WORK ORDER>
Begin at the line containing "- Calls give" in the entries below and end at the line containing "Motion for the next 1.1"; transcribe that range exactly and nothing outside it.

SUPPLIED ENTRIES>
□ □ □ □ □
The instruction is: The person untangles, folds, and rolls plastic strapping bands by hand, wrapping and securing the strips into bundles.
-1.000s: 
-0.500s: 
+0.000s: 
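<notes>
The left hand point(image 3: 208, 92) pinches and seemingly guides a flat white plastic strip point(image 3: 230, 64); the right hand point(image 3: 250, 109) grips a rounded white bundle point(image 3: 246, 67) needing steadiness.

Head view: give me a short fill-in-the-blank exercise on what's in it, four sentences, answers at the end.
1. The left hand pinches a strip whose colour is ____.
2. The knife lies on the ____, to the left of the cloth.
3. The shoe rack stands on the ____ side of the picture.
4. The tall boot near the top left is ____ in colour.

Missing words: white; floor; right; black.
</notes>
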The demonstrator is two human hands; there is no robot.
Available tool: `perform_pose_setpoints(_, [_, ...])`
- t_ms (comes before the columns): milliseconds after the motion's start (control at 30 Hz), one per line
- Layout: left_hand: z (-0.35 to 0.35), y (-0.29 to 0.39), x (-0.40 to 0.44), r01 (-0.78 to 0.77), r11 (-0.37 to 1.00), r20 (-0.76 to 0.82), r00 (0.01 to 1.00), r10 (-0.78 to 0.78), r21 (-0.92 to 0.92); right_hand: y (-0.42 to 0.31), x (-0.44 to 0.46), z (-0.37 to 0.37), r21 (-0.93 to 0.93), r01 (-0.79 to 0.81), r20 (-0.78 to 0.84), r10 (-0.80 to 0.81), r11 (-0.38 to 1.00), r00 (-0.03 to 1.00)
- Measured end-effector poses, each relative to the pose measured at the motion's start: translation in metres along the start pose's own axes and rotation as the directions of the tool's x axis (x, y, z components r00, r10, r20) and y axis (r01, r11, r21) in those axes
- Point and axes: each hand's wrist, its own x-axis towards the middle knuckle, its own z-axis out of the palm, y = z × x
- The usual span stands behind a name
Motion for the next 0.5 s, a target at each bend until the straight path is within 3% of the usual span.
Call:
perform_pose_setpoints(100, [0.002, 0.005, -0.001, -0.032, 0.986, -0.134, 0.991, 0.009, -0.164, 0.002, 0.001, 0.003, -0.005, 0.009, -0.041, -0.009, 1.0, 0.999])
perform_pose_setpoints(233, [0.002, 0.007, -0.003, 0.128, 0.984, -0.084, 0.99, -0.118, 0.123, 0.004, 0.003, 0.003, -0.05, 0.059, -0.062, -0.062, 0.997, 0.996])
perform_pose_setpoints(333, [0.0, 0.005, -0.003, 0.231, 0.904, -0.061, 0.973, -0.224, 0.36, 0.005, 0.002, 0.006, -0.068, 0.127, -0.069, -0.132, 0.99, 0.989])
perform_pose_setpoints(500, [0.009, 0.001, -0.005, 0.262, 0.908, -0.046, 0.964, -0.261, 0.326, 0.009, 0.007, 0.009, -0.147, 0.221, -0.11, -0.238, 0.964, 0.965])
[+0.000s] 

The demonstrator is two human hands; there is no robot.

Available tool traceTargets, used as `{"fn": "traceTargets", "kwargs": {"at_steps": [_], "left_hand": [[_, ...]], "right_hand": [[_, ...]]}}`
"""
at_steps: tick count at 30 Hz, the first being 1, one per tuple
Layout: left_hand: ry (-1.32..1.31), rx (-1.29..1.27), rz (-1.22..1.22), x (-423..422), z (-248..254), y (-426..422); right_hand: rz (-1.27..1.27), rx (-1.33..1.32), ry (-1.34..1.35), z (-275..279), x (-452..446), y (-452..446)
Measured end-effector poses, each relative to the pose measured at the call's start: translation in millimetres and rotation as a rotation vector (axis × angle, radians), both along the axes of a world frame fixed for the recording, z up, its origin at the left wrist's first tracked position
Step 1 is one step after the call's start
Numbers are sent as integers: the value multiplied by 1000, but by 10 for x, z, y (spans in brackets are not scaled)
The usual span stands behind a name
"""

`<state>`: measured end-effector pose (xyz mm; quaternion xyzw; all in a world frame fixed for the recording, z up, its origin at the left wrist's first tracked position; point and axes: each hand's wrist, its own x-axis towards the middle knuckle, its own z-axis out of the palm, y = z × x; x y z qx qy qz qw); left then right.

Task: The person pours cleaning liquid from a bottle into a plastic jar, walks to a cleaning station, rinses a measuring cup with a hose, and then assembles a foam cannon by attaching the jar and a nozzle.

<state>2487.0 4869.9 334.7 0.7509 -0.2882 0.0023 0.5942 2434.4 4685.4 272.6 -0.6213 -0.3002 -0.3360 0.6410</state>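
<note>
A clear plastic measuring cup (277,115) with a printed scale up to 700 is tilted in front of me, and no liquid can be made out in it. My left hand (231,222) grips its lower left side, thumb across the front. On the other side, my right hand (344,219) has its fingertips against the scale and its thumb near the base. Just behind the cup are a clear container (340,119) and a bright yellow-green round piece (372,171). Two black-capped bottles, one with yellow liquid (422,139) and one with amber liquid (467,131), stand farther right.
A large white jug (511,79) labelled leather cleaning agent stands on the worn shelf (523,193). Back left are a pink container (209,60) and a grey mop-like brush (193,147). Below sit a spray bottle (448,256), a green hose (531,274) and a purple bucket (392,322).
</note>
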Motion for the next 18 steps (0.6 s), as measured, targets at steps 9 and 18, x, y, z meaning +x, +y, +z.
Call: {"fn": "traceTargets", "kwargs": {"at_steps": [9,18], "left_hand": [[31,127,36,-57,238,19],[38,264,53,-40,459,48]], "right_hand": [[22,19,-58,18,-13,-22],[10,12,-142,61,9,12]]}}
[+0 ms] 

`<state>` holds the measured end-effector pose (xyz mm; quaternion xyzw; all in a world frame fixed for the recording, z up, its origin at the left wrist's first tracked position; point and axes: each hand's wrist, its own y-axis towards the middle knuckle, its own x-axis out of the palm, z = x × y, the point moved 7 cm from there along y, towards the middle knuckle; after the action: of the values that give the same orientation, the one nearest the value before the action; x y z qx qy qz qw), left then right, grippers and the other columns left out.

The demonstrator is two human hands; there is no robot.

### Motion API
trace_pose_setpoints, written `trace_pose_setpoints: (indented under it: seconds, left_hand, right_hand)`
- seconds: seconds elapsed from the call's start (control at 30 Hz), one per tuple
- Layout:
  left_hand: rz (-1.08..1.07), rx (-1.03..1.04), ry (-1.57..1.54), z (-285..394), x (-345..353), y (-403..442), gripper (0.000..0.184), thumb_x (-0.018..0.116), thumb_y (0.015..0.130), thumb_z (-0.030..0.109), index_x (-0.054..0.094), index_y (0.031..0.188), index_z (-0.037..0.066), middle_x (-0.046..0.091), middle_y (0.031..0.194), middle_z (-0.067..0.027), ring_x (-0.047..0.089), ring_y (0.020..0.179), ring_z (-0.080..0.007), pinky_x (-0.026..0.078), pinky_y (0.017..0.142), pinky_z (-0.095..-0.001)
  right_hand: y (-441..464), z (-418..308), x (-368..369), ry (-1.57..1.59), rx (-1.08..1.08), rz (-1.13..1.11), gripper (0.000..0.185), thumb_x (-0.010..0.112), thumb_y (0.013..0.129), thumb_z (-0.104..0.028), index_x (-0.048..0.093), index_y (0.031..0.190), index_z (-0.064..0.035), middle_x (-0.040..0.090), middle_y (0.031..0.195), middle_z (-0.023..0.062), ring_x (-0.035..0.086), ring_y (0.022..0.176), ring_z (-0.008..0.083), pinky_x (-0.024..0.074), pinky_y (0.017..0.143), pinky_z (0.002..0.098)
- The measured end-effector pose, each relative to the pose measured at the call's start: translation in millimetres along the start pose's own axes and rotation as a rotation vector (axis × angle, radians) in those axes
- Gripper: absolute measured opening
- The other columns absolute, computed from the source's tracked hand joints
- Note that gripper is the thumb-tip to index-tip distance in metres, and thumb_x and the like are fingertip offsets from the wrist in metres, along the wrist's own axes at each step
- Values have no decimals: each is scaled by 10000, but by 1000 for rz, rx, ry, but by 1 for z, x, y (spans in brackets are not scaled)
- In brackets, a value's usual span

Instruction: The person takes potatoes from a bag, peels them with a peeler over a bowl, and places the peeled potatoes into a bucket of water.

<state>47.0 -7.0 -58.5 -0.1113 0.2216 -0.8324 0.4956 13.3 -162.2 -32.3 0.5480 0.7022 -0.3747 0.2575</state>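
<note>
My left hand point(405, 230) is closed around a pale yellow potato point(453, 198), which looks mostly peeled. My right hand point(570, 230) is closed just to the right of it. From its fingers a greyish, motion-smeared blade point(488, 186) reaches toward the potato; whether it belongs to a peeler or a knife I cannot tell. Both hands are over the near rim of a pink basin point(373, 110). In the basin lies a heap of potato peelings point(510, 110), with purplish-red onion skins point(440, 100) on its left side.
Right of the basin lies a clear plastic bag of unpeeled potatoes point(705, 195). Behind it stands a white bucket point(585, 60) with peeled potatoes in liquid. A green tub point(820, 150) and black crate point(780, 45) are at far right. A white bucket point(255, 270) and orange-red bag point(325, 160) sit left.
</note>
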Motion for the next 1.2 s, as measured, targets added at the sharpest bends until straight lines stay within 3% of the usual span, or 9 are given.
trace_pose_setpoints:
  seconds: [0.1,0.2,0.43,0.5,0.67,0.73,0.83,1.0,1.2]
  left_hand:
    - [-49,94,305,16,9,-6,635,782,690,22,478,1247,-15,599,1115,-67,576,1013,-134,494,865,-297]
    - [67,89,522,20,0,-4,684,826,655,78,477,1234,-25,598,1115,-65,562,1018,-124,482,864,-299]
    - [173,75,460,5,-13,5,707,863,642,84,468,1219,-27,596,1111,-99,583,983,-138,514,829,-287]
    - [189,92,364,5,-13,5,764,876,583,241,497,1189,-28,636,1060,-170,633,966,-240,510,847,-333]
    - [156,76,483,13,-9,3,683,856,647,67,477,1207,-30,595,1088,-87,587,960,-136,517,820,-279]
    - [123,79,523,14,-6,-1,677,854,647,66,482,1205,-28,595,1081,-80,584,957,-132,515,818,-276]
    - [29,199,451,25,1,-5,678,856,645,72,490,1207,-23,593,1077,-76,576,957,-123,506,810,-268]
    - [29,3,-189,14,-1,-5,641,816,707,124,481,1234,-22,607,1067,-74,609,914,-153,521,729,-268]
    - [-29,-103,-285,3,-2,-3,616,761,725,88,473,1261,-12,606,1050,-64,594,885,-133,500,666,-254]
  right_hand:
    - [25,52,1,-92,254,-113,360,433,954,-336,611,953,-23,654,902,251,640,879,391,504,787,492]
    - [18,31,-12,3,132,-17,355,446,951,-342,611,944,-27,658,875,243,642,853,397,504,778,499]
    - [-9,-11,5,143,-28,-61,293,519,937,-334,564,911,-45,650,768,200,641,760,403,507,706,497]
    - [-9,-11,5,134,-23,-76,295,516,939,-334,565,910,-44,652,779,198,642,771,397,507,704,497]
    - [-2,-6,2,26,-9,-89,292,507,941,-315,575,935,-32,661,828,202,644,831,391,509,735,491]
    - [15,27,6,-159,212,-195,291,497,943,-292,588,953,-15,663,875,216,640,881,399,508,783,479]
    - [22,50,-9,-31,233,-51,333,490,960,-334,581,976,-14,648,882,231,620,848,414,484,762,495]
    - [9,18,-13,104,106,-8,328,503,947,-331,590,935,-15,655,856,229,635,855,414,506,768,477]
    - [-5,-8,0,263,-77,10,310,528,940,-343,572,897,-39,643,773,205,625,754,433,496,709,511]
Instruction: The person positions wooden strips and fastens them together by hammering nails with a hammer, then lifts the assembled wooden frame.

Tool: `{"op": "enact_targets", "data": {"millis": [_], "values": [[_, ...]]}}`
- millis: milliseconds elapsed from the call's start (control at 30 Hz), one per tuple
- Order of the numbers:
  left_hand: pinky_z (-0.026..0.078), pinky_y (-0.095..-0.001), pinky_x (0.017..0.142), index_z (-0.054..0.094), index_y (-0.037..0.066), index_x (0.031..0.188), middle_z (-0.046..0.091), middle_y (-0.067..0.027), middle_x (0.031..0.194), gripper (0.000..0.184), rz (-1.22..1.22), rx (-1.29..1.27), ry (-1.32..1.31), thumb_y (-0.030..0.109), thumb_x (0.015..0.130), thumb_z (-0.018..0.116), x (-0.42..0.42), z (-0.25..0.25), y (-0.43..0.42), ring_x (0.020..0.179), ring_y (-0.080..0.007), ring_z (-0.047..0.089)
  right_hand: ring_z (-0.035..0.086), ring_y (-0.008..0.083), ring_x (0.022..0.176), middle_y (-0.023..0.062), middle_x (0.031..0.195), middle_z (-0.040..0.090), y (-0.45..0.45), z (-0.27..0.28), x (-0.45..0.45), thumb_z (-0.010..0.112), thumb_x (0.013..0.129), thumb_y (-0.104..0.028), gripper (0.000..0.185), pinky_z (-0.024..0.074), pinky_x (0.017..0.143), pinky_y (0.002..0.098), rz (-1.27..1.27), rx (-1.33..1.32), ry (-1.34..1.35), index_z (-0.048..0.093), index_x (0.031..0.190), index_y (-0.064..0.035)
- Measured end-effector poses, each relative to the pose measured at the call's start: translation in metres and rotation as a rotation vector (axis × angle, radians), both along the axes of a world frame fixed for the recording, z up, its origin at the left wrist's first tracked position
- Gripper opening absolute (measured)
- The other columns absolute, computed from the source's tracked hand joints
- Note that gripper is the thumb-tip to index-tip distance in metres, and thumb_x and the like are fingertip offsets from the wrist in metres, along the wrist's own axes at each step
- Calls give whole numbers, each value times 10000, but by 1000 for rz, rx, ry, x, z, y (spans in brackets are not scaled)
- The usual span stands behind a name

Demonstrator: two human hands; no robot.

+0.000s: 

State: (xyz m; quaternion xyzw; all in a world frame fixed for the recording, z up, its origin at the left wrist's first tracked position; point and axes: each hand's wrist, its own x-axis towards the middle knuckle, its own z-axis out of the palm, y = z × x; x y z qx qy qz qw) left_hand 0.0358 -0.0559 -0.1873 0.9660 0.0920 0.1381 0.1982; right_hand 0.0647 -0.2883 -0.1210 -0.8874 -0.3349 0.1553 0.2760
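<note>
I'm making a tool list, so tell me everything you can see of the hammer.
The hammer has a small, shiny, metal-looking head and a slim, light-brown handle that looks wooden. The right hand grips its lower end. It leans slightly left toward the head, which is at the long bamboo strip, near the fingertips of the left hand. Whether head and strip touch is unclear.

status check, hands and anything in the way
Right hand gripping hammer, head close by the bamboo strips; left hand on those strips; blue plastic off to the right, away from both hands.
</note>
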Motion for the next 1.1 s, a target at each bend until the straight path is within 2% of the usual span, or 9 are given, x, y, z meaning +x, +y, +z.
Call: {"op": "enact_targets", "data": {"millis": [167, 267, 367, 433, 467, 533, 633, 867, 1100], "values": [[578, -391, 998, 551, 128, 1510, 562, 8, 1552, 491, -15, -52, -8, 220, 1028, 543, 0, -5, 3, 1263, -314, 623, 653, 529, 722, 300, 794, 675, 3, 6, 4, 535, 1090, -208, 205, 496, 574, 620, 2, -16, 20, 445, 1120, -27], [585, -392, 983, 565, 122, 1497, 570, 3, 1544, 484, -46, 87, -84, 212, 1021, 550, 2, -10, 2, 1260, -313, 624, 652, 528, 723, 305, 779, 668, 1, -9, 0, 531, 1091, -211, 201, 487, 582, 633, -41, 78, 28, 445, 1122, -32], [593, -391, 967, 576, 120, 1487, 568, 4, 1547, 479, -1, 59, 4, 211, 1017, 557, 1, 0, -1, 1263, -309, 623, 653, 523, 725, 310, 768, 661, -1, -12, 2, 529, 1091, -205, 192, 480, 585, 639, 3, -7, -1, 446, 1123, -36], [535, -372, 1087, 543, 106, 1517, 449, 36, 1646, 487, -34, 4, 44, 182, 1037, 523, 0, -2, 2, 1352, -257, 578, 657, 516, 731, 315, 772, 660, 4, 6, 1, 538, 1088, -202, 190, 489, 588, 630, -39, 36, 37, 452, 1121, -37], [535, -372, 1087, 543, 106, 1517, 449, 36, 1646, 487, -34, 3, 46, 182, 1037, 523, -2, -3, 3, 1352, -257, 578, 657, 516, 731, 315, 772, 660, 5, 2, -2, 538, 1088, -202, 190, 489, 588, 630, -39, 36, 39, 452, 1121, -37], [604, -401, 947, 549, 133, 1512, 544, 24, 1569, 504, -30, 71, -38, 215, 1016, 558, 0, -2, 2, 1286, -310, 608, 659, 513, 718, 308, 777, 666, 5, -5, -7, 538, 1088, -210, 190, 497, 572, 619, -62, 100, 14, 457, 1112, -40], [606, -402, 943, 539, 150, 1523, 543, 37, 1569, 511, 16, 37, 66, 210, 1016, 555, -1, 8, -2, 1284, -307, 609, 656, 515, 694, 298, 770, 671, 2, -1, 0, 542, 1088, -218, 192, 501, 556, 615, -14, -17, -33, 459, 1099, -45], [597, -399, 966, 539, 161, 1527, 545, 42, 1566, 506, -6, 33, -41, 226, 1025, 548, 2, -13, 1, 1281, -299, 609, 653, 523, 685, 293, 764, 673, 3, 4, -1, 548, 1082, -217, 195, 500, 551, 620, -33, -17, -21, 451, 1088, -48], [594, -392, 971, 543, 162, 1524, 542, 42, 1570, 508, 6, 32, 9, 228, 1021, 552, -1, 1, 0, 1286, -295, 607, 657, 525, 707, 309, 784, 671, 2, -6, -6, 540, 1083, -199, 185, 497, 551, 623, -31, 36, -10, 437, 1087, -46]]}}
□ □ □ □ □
RESULT>
- Calls give whole numbers, each value times 10000, but by 1000 for rz, rx, ry, x, z, y (spans in brackets are not scaled)
- The usual span stands behind a name

Demonstrator: two human hands; no robot.

+0.000s: 

State: (xyz m; quaternion xyzw; all in a world frame fixed for the recording, z up, its origin at the left wrist's first tracked position; point and axes: each hand's wrist, its own x-axis towards the middle knuckle, its own z-axis out of the palm, y = z × x; x y z qx qy qz qw) left_hand 0.0358 -0.0559 -0.1873 0.9660 0.0920 0.1381 0.1982; right_hand 0.0647 -0.2883 -0.1210 -0.8874 -0.3349 0.1553 0.2760
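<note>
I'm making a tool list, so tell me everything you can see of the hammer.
The hammer has a small, shiny, metal-looking head and a slim, light-brown handle that looks wooden. The right hand grips its lower end. It leans slightly left toward the head, which is at the long bamboo strip, near the fingertips of the left hand. Whether head and strip touch is unclear.

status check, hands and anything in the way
Right hand gripping hammer, head close by the bamboo strips; left hand on those strips; blue plastic off to the right, away from both hands.
</note>
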Motion for the next 1.1 s, a target at each bend until the straight path is within 2% of the usual span, or 9 are given, x, y, z meaning +x, +y, +z.

The answer requires no additions.